El disfraz del Elefagente

Cuando niños, solíamos ver en la televisión una caricatura que se llamaba “El Elefagente Secreto”.

Tal como su nombre lo indica, el protagonista era un elefante que trabajaba como agente secreto. Era la época de la guerra fría (segunda mitad de los años 70) y por lo tanto el tema cazaba perfecto con la realidad de entonces. Era sumamente gracioso el hecho de que el Elefagente escondía su rostro detrás de un minúsculo antifaz y con ello le resultaba imposible a los enemigos reconocerlo.

Obviamente se trataba de una ridiculización de lo que hacían, en realidad, los auténticos espías de uno y otro bando, que habían llegado a extremos grotescos para vigilarse entre sí.

Sirva la divertida anécdota para ejemplificar lo que están haciendo ahora los partidos Acción Nacional y Revolucionario Institucional, respecto a dos de sus más funestos representantes: Guillermo Padrés Elías y Javier Duarte de Ochoa.

El primero fue gobernador de Sonora y, aprovechando su cargo, se le ocurrió un buen día que podía desviar el cauce de un río y construir con recursos del erario una presa para el riego de una propiedad privada que, casualmente, le pertenecía a él. Por supuesto, todo lo hizo “por la libre”, sin informarle a nadie ni cumplir con los requisitos  y  los permisos exigidos por las autoridades ambientales para algo de semejante envergadura. Se trata de un sujeto emanado de las filas del Partido Acción Nacional.

El segundo fue gobernador de Veracruz y cometió todas las tropelías imaginables: se le acusa de haber si no ordenado, por lo menos ignorado el asesinato de varios periodistas; de haberse enriquecido de manera brutal e inexplicable (o mejor dicho, muy explicable) y de haber solapado el crecimiento de la delincuencia organizada a su antojo, incluyendo delitos como extorsión a comerciantes y a vecinos, desaparición forzada a diestra y siniestra y de haber dejado un desorden monumental en las finanzas del estado, cuyas arcas dejó, por supuesto, vacías.

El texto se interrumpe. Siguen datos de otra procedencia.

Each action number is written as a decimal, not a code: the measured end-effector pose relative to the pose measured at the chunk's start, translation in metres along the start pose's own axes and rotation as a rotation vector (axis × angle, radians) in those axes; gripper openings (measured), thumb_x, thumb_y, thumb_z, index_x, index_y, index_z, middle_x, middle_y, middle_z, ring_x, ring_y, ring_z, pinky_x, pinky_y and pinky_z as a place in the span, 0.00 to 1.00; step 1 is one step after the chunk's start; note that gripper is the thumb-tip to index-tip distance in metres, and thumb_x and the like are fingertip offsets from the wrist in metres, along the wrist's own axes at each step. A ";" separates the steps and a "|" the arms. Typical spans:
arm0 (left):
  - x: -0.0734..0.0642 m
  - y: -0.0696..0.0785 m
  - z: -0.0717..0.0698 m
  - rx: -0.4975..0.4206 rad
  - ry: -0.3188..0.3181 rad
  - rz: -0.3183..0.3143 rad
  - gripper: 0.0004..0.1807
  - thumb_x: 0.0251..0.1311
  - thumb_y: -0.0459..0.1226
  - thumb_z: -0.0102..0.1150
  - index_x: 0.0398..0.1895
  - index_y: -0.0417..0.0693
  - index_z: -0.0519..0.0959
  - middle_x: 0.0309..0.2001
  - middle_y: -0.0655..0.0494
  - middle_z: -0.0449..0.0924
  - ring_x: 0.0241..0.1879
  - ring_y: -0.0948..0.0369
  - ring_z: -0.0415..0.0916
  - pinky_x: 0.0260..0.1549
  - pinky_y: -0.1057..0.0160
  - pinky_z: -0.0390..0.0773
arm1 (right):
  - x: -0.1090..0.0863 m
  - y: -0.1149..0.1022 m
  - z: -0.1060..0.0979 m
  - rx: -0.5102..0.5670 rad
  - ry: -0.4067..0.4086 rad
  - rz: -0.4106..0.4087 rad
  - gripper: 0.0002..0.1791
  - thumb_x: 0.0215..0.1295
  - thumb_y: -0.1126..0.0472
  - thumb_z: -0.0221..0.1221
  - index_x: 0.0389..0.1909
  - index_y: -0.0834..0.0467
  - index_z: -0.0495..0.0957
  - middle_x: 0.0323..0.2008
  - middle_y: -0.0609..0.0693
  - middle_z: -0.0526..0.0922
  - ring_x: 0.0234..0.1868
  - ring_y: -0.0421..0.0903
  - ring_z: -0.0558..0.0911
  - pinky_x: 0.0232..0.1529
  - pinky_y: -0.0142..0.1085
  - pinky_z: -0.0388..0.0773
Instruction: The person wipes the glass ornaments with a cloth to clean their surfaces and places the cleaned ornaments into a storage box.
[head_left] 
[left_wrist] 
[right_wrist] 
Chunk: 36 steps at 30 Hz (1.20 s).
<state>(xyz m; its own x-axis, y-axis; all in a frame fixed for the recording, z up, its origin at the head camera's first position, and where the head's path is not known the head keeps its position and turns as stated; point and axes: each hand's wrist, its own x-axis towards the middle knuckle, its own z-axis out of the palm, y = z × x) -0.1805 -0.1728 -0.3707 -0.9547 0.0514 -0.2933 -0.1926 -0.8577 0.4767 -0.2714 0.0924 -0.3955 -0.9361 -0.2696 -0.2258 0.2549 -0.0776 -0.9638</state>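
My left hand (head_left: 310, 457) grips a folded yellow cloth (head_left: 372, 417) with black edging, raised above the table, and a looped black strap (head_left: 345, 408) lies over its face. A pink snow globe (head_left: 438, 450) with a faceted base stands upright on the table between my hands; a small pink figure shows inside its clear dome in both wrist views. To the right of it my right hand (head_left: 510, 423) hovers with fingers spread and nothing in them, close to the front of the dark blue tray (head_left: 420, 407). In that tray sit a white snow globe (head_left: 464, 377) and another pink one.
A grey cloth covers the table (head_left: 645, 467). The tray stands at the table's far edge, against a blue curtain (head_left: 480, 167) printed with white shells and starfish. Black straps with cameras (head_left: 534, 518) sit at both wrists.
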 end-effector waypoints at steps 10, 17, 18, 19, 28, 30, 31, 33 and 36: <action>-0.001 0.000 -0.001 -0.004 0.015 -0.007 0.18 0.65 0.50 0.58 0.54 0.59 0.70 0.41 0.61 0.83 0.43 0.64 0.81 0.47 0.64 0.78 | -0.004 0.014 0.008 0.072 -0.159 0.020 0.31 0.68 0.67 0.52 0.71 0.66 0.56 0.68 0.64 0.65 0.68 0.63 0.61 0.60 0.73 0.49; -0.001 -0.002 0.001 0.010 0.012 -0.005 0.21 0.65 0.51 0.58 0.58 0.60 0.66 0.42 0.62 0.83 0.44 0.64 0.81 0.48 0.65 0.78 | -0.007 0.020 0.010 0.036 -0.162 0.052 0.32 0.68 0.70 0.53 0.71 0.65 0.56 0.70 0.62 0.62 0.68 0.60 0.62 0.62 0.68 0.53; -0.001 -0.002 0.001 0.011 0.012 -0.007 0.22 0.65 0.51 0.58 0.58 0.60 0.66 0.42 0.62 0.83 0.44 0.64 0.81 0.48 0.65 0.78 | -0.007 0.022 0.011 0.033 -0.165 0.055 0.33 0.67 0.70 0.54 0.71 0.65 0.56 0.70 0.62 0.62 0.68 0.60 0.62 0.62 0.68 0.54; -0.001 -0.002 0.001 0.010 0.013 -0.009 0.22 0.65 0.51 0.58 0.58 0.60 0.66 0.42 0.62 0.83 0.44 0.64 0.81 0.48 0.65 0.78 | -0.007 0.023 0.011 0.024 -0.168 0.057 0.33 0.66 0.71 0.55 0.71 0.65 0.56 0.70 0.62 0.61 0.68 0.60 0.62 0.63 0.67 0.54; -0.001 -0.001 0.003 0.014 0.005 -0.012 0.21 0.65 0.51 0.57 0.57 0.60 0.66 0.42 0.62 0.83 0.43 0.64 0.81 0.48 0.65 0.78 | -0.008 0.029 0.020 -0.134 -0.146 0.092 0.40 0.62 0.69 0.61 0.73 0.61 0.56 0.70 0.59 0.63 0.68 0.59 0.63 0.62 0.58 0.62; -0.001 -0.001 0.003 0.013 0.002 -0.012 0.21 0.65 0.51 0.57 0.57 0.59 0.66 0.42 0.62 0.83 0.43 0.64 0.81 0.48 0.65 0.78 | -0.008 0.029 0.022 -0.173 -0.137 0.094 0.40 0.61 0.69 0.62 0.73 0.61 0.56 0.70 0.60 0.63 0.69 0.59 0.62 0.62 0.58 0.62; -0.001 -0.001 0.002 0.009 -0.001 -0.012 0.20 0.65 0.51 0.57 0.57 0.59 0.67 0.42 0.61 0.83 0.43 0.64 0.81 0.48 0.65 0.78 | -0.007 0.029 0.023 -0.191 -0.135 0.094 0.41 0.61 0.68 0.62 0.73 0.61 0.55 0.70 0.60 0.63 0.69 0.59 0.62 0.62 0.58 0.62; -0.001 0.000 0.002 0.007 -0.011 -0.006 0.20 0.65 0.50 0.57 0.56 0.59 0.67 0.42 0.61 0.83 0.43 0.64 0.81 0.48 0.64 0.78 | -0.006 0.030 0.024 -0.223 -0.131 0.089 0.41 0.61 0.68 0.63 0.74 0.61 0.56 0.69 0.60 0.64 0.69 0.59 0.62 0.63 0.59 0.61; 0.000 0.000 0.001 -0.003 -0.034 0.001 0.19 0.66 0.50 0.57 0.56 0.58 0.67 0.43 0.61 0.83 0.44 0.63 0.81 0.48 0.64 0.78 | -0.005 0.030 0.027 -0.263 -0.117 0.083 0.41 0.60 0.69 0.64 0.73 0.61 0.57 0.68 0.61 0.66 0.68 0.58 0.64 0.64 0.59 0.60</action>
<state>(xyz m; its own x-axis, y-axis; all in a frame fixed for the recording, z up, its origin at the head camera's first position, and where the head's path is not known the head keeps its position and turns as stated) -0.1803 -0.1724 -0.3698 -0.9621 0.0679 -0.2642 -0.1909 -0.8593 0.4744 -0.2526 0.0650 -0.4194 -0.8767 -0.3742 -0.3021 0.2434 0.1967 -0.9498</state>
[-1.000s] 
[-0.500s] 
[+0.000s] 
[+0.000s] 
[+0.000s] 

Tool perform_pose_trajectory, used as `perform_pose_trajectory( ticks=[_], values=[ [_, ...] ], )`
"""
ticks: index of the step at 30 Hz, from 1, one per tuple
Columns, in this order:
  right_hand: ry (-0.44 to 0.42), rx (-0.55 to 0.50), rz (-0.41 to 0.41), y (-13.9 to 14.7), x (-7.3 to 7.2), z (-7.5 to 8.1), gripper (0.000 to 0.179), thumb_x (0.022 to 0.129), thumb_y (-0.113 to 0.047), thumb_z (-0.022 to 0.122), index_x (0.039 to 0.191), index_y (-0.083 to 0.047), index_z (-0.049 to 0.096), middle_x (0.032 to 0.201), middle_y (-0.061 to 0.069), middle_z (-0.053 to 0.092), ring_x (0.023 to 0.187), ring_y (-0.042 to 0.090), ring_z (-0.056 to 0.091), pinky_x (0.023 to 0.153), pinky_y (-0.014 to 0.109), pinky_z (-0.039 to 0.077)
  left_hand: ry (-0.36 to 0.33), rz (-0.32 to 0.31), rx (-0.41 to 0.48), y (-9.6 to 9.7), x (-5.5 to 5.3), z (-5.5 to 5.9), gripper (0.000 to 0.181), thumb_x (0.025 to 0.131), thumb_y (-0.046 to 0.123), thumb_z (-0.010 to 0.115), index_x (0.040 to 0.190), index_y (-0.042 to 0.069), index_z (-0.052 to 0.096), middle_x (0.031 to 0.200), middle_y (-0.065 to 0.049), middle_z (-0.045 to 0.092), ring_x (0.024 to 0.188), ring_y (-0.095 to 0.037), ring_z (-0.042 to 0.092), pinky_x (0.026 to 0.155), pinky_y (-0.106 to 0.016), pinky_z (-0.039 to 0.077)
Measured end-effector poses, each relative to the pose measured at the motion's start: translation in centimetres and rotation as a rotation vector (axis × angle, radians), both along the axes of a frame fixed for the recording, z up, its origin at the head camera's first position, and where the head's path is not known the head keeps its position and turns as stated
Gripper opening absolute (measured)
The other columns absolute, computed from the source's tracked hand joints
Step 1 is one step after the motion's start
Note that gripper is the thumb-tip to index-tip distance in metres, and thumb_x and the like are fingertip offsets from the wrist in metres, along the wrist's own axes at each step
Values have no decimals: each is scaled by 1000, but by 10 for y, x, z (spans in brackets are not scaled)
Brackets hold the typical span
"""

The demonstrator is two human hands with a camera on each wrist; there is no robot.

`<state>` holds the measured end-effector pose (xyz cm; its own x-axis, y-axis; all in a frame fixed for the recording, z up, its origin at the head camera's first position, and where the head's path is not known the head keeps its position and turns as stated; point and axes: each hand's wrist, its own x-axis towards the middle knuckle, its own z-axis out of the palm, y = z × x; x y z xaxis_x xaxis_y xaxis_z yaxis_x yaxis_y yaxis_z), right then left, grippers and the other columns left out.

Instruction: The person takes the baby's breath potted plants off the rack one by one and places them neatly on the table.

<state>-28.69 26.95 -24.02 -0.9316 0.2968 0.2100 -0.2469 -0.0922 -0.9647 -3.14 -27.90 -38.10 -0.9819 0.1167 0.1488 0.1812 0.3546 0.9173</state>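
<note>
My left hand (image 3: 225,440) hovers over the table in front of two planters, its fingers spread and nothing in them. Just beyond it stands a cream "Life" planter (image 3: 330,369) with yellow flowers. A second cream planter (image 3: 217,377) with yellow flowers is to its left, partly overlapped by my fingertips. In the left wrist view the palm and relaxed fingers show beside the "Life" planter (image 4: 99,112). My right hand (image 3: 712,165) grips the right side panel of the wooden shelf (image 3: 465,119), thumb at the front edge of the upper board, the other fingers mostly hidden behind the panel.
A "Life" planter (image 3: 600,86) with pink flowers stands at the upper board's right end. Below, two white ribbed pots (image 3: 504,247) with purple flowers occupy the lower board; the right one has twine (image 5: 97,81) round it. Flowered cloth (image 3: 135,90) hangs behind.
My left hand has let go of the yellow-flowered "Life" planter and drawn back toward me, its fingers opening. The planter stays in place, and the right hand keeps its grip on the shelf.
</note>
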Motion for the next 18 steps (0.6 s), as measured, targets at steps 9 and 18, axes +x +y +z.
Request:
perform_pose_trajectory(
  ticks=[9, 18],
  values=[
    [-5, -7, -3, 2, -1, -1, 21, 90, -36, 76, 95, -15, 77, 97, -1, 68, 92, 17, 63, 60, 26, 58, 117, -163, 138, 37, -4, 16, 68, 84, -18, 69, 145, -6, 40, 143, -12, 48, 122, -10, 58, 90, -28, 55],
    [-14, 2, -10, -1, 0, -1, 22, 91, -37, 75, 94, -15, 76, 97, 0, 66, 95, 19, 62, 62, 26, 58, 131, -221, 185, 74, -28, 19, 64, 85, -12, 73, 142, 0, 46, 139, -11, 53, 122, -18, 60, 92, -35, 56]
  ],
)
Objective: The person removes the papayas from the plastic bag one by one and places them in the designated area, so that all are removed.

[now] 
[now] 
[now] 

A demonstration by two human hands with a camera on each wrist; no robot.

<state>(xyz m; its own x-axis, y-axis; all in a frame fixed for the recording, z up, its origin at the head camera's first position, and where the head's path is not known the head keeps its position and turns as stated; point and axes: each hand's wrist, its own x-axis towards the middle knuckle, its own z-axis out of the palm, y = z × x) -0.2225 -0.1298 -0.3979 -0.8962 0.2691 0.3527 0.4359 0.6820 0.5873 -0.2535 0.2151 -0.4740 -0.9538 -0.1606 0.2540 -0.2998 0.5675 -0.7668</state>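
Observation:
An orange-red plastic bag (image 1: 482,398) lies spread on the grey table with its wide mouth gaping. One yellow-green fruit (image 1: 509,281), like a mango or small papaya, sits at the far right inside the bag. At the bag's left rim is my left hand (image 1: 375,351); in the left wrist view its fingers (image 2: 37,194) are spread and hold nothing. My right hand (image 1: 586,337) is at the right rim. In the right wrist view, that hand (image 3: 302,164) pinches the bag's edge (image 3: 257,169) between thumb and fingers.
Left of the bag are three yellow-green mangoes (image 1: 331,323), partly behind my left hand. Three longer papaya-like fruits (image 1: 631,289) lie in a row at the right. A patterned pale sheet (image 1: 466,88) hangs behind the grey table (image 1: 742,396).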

Se trata de un sujeto emanado de las filas del Partido Revolucionario Institucional.

Sin importar el partido político al que pertenezcan, ambos representan lo más burdo y ruín de los corruptos aprovechando los cargos públicos y sus recursos económicos asociados, para beneficio estrictamente personal.

Ambos enfrentan cargos penales y la policía los busca no sólo en México, sino en todo el mundo, para que respondan a  las acusaciones penales asociadas a su vil conducta que, dicho sea de paso, no fue detenida a tiempo mientras ostentaron sus respectivos encargos conseguidos con el voto popular.

Nadie en el mundo quisiera gobernantes como éstos y por supuesto, la ciudadanía –legítimamente ofendida por el desfalco y la ausencia de probidad en el ejercicio del encargo– quiere que respondan ante la justicia, pero sobre todo que devuelvan lo que se llevaron y no les pertenece.

Y es aquí donde entra la actitud que sus partidos han tomado, similar al ridículo disfraz del Elefagente.

No hay manera de esconder a un elefante detrás de un minúsculo antifaz, sin importar qué ropaje se le ponga. Pero parece que ambos partidos quieren, precisamente, hacer eso.

Ahora resulta que reniegan de ellos, una vez que terminaron sus respectivos sexenios y pusieron pies en polvorosa y, como para hacer creer a los ciudadanos que ninguno de los dos institutos políticos está para tolerar corruptos en sus filas, decidieron expulsarlos.

Precisamente quieren esconder un elefante detrás de un antifaz. Como si los ciudadanos fueran tan increíblemente torpes, de no darse cuenta de la burda maniobra. ¡Claro! Ahora que están en desgracia, los niegan tres veces, pero cuando muchos de sus correligionarios se beneficiaron de sus tropelías, entonces sí eran “excelentes funcionarios públicos”, a quienes se arropaba en torno al partido y su proyecto.

Se trata de una maniobra de una vileza casi inconcebible, pues poco valiente es quien se deslinda del árbol caído.

Por cierto, como apunte final, valga la nota increíble: el gobernador electo de Veracruz ¡antes era del PRI y ahora es del PAN!